Creating and managing Semantic Models¶
The Semantic Model editor is provided by the Semantic Models Lab plugin, which must be installed from the plugin store by an administrator
Creating a Semantic Model¶
Semantic Models are created within any Dataiku project in the Generative AI tab > Semantic Models.
It is a best practice to build semantic models on top of golden datasets.
Semantic models have a name and versions (one of which is active).
Entities¶
Entities are tables linked to business concepts and filters.
They are characterized by:
A dataset from a specific project
A name and a description
A primary key
Attributes
These are mapped to columns from the dataset, come with a SQL expression (usually the column name), a type and a description
Attributes can be resolvable and have sample values
Resolvable attributes are used in a term resolution step, where the user query terms are matched to values from these attributes to account for typo corrections or schema errors
For each attribute, you can add a number of sample values (either by automatically fetching them or adding them manually)

Metrics
Business metrics are aggregations of attributes that can come from various entities
They come with a name, a formal SQL expression and a description

Filters
They can be used to define filters applied to columns
They come with a name, a formal SQL expression and a description

Entities can either be added manually or automatically generated using an LLM.
When using an LLM to automatically generate entities, you can specify instructions (e.g. to provide the number of entities to create from the dataset selected, how to group attributes, information on filters/metrics to create or relationships between these entities).
Automatically generating an entity takes you 80% of the way, you still need to verify and test the entity before exposing it to end-users.
Relationships¶
Relationships between entities, explain which keys to use to join two entities. These can both be simple and complex joins.
Glossary¶
The glossary is a collection of business specific terms. Each term comes with a name, a description and synonyms. These terms can be added manually, or extracted from business documents (i.e. PDFs, PPTs, DOCX). Once terms have been added to the glossary, choose which will be used in the semantic model and out of these which should be linked to entities / attributes / metrics / filters.
Golden Queries¶
Golden Queries are pre-recorded user questions and expected SQL outcomes. Providing Golden queries improves the quality of the Semantic Model Query Tool’s work
Golden queries have names, the user question and expected SQL outcome.
These can be used for questions frequently asked or to provide guidance for complex queries.
These can be added from the Golden Queries tab or directly from the Playground.
Instructions¶
Instructions can be added, to help guide the LLM in generating the SQL - e.g. to provide specific instructions on how to deal with date attributes.
Playground¶
While creating and refining your semantic model, you can test it out in the Playground. The Playground allows you to see how your Semantic Model responds to business questions.
The playground uses the Semantic Model Query Tool to generate execute the SQL.
The Playground shows the LLM answer, the SQL queries executed, the records retrieved by the execution of the queries. It also shows value corrections that have been performed, as well as usage of glossary terms.

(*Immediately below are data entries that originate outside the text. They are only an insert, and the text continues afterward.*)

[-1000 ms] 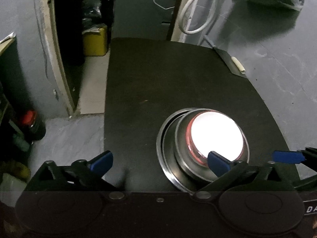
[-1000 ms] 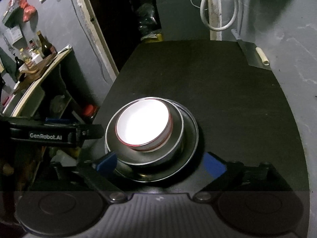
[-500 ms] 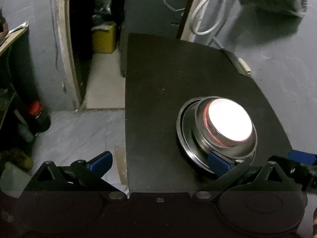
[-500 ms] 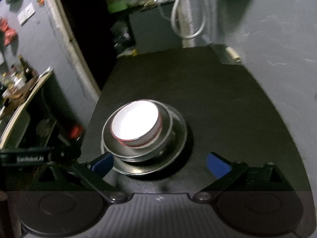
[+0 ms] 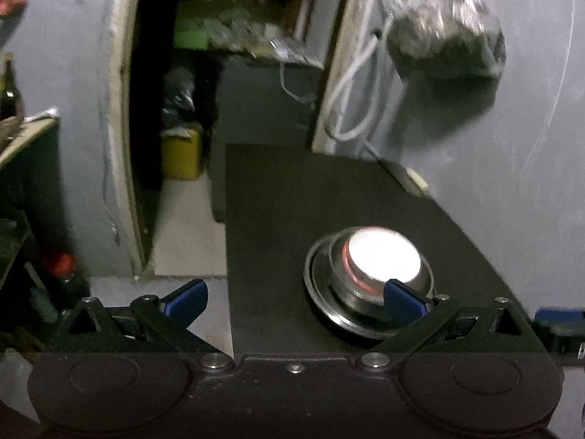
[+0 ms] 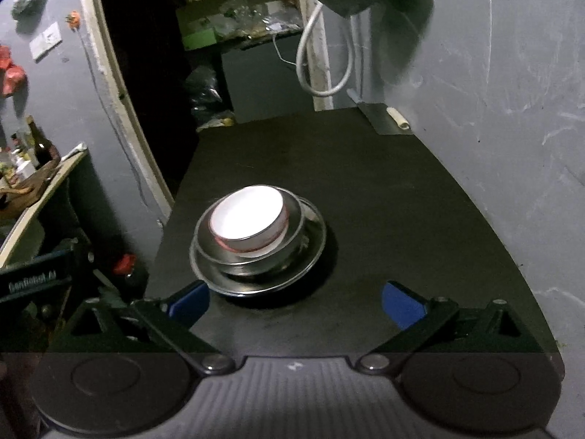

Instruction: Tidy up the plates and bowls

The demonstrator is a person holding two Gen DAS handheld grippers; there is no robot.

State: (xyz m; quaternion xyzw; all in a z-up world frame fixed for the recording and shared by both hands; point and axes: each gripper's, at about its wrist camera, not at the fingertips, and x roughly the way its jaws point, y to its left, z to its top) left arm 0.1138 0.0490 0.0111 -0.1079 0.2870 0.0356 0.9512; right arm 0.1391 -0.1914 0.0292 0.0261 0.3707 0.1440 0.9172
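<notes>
On the black table (image 6: 384, 197) stands one stack: a white bowl with a red rim (image 6: 248, 218) inside a steel bowl (image 6: 256, 256), on a steel plate (image 6: 310, 252). The left wrist view shows the same white bowl (image 5: 384, 258), steel bowl (image 5: 351, 292) and steel plate (image 5: 318, 292). My left gripper (image 5: 294, 301) is open, empty, and stands back from the stack at the table's near left edge. My right gripper (image 6: 296, 303) is open and empty, a little short of the stack; its left fingertip (image 6: 190, 301) is near the plate's rim.
A cleaver with a pale handle (image 6: 391, 119) lies at the table's far right by the grey wall. A white cable (image 6: 321, 58) and a hanging bag (image 5: 446, 33) are on the wall. Left of the table: a doorway, a yellow container (image 5: 182, 153), a red-capped bottle (image 5: 60, 267).
Both grippers have drawn back and up from the stack, which now looks smaller and farther. The bowls and plate have not moved. Both grippers stayed open.
</notes>
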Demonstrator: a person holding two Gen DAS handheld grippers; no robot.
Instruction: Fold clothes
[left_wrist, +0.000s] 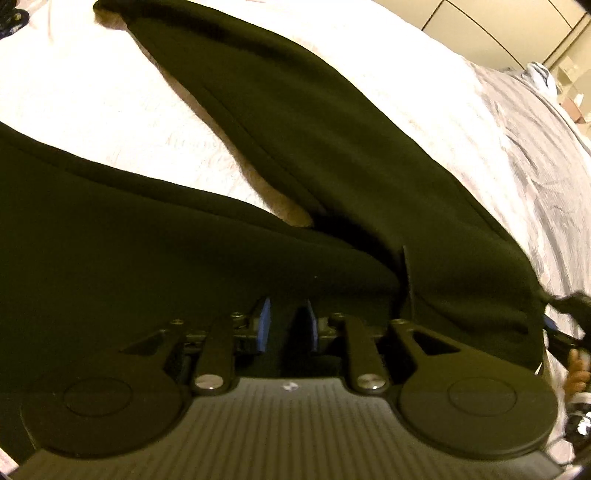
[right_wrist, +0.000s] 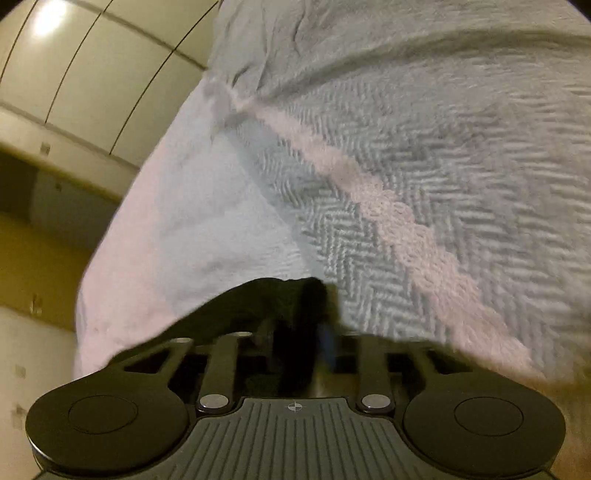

The main value of the Playground is testing out questions you are expecting end-users to ask, and using the output of the tool to refine the semantic model.
Other settings¶
The Indexing tab is where you configure and run the process that allows Dataiku to perform terms resolution and fetch sample values.
You need to specify an Embedding LLM to select the specific embedding model used for semantic resolution of attributes.
Once your settings are configured, you must manually trigger the indexing process to update the semantic model’s knowledge of your data.
Security and Permissions¶
Project Access: Users must have Read project content permissions on the project containing the Semantic Model to use it.
Data Security: Semantic Models respect underlying Dataiku dataset permissions. If a user does not have access to the underlying connection or dataset, the Semantic Search tool will fail for that user.
Versioning: Only an “Active” version of a model can be used by agents in production, ensuring that draft changes do not break existing workflows.